In the characteristic configuration of the mitochondrial activity evaluation system and mitochondrial activity evaluation method according to the present invention, first, the concentration value of acetone released from a subject who has ingested at least one selected from acetone-producing species is continuously measured. Acquired regularly or intermittently. Then, using at least the obtained acetone concentration value, an index value that correlates with the mitochondrial activity of the subject is determined. Thereafter, this index value is compared with past index values for the same subject to evaluate the mitochondrial activity of the subject. In this way, by comparing the acquired index value with past index values for the same subject, changes in the mitochondrial activity of that subject, that is, current mitochondrial activity is higher than past mitochondrial activity. It is possible to evaluate whether the value is increasing or decreasing. By making it possible to evaluate mitochondria, we can detect lifestyle-related disease prevention groups, measure aging indicators, estimate daily calorie intake, screen for foods that affect mitochondrial activity, and verify dietary habits. , Verifying the relationship between various diseases and mitochondrial activity, Verifying the relationship between longevity and mitochondrial activity, Verifying the effects of exercise training and setting the optimal training amount, Confirming mental stress based on short-term decrease in mitochondrial activity, glycolytic system and It becomes possible to measure the balance of the TCA cycle and understand the status of mitochondrial diseases.

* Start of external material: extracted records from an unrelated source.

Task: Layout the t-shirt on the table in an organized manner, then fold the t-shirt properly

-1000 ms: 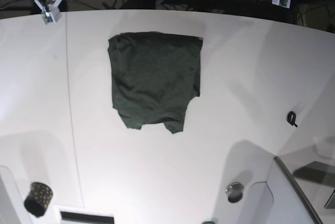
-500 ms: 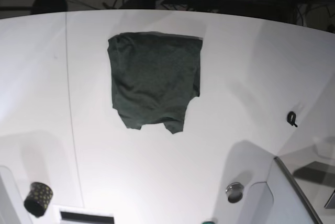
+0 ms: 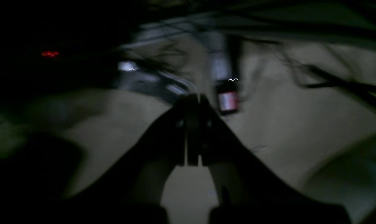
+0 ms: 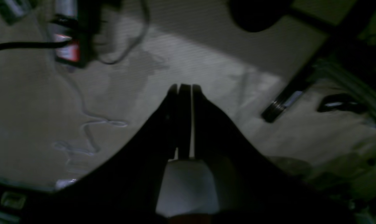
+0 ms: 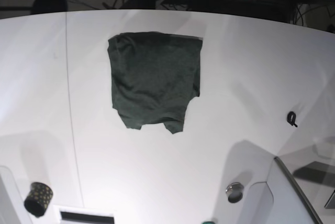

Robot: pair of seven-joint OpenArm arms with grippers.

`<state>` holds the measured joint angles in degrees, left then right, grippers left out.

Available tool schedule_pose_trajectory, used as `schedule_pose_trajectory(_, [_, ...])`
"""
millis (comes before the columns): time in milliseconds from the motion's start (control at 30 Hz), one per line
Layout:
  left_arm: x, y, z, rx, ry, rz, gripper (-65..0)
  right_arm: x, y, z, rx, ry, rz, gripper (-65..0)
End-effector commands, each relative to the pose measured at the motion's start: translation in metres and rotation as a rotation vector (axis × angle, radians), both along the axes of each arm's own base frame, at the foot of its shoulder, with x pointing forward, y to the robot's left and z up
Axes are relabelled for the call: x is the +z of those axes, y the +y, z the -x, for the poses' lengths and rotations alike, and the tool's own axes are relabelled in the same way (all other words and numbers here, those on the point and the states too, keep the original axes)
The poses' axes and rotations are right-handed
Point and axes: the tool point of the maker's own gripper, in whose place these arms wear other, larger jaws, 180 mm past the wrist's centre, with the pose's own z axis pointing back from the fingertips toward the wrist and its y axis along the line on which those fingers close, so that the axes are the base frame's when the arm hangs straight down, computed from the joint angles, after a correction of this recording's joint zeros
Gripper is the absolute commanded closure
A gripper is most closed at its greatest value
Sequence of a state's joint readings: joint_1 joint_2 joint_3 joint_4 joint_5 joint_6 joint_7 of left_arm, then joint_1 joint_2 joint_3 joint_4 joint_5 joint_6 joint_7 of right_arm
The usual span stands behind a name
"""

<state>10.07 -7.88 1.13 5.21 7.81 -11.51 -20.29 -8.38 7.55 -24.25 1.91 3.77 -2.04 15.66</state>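
Nearest to me in the base view I see a small dark dotted cup (image 5: 38, 199) at the table's (image 5: 251, 72) near left corner, and a round metal cap (image 5: 235, 191) toward the near right. A small black clip-like object (image 5: 292, 119) lies further out on the right, well apart from everything else. Beyond these, the t-shirt (image 5: 155, 79) lies flat on the white table, left of centre, folded into a rough rectangle with its far edge straight and its near edge uneven, two flaps sticking out toward me. Nothing touches it.

Past the table's curved far edge, both arms are pulled back over the dark cabling. In the left wrist view I see the left gripper (image 3: 193, 102) with its jaws pressed together, nothing between them, floor and blurred cables behind. In the right wrist view the right gripper (image 4: 184, 90) is likewise closed and empty, above pale floor with a thin cable (image 4: 88, 124).
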Motion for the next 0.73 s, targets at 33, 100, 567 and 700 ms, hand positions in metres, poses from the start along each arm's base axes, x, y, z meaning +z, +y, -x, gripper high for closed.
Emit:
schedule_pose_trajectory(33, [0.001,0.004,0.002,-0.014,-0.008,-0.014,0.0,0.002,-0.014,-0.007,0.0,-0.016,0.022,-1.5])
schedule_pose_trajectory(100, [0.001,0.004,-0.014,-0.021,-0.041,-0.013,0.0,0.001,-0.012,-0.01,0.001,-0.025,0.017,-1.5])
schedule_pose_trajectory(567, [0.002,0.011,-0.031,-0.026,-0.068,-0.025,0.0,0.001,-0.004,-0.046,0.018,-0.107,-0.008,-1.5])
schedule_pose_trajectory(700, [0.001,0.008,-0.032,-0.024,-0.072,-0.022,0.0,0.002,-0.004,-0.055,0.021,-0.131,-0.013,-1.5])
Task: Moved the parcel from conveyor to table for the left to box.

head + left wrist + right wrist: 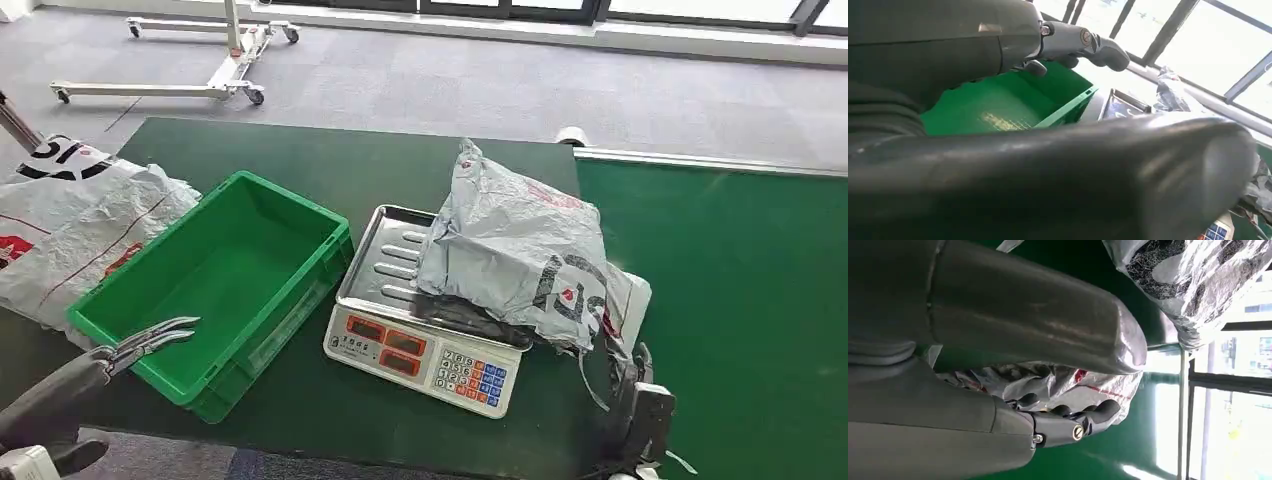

FIG. 1 is a block diagram showing a schematic configuration of an index value determination device and a mitochondrial activity evaluation device according to the present embodiment. 1 is a flowchart showing an index value determination method and a mitochondrial activity evaluation method according to the present embodiment. It is a graph showing the relationship between the elapsed time after ingesting an acetone-producing species, the amount of increase in blood 3HB concentration, and the amount of increase in acetone concentration. It is a graph showing the relationship between the elapsed time after ingesting an acetone-producing species, the amount of increase in blood 3HB concentration, and the amount of increase in acetone concentration. It is a graph showing the relationship between the elapsed time after ingesting an acetone-producing species, the amount of increase in blood 3HB concentration, and the amount of increase in acetone concentration. It is a graph showing the relationship between the elapsed time after ingesting an acetone-producing species, the amount of increase in blood 3HB concentration, and the amount of increase in acetone concentration. It is a graph showing the relationship between the elapsed time after ingesting an acetone-producing species and the amount of change in acetone concentration. It is a graph showing the relationship between the amount of change in acetone concentration and the elapsed time after ingesting acetone-generating species and sugar.

[First embodiment]
Hereinafter, an index value determination device and a mitochondrial activity evaluation device according to a first embodiment will be described with reference to the drawings.

As shown in FIG. 1, the mitochondrial activity evaluation device 1 according to the present embodiment includes a concentration value acquisition section 2 (concentration value acquisition means) that acquires the concentration value of acetone, and a concentration value acquisition section 2 that acquires the concentration value of acetone. and an index value output unit 3 (index value determination means) that determines and outputs an index value that has a correlation with the mitochondrial activity of the subject. It is equipped with an activity evaluation section 5 (activity evaluation means) that evaluates the mitochondrial activity of the examiner, and an index value storage section 6 that stores index values, and the concentration value acquisition section 2 and index value output section 3 store the index values. This is a determining device 4.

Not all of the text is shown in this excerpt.